This project implements an Extractive Question Answering (EQA) system that extracts answers from a set of downloaded text files based on user queries. It utilizes ChromaDB as a vector database to store document embeddings for efficient retrieval of relevant information. Gemini is then used to refine the extracted information, providing more relevant, concise, and human-like responses.
The project follows these steps:
- Data Download: The script downloads the compressed archive "new_articles.zip" from Dropbox using the provided link.
- Text Extraction: The downloaded archive is unzipped, and all text files within are extracted.
- Text Preprocessing: Each text file is preprocessed to clean and normalize the text content (optional).
- Embedding Generation: Embeddings are created for each preprocessed text document using a chosen embedding model (e.g., Sentence Transformers).
- Data Storage in ChromaDB: Text documents and their corresponding embeddings are stored in ChromaDB.
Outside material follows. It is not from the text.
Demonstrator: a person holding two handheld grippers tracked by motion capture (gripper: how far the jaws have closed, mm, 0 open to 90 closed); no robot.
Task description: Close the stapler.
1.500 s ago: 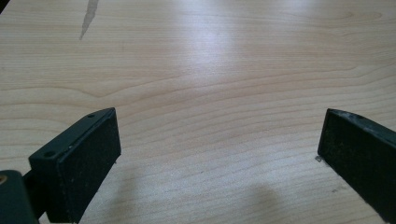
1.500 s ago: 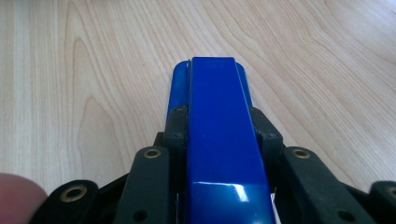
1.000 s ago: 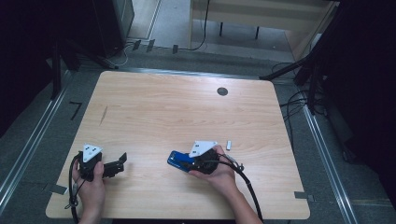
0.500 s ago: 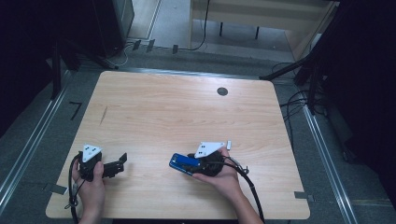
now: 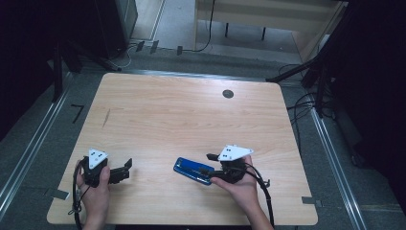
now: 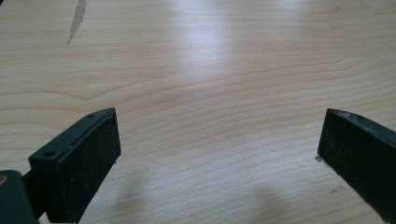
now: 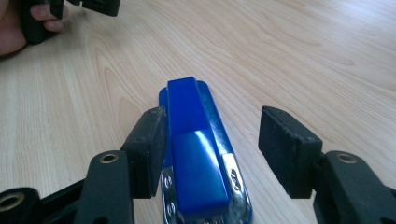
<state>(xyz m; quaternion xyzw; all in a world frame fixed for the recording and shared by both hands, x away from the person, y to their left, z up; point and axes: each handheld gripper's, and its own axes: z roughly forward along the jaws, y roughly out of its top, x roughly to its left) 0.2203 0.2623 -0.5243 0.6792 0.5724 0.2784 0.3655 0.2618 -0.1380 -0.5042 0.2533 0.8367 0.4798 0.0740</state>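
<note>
A blue stapler (image 5: pixel 189 169) (image 7: pixel 187 107) lies flat on the wooden table (image 5: pixel 191 120), near the front edge. My right gripper (image 5: pixel 209 163) (image 7: pixel 212 126) straddles its rear end and is open. Its left jaw sits close against the stapler's side, while the right jaw stands clear of it. My left gripper (image 5: pixel 125 169) (image 6: pixel 219 135) rests at the front left, held by a hand (image 5: pixel 95 189). It is open wide, with bare wood between its jaws. It also appears far off in the right gripper view as the left gripper (image 7: pixel 88 5).
A round black grommet (image 5: pixel 228 94) is set in the far side of the table. A dark streak (image 5: pixel 106 118) (image 6: pixel 77 18) marks the wood at the left. Cables trail on the floor at the right (image 5: pixel 306 103). Metal rails run along both sides.
My right gripper and the stapler have shifted a little to the right and toward the front edge. The left gripper has stayed in place.
</note>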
- Retrieval: When a user asks a question, the system generates an embedding for the query and retrieves the most similar documents from ChromaDB using cosine similarity.
- Response Refinement with Gemini: The retrieved text snippets are passed to the Gemini LLM, which refines the information to provide a more relevant, concise, and human-like response to the user's query.
- ChromaDB: Vector database for storing and retrieving embeddings.
- Hugging Face Transformers (optional): For generating document embeddings.
- LangChain (optional): For streamlining document preprocessing and loading.
- Python: Programming language for implementation.
- Requests: To download the data from Dropbox.
- File manipulation libraries (e.g., os, zipfile): For handling file downloads and extraction.
- Gemini: Large Language Model for refining extracted information and generating human-like responses.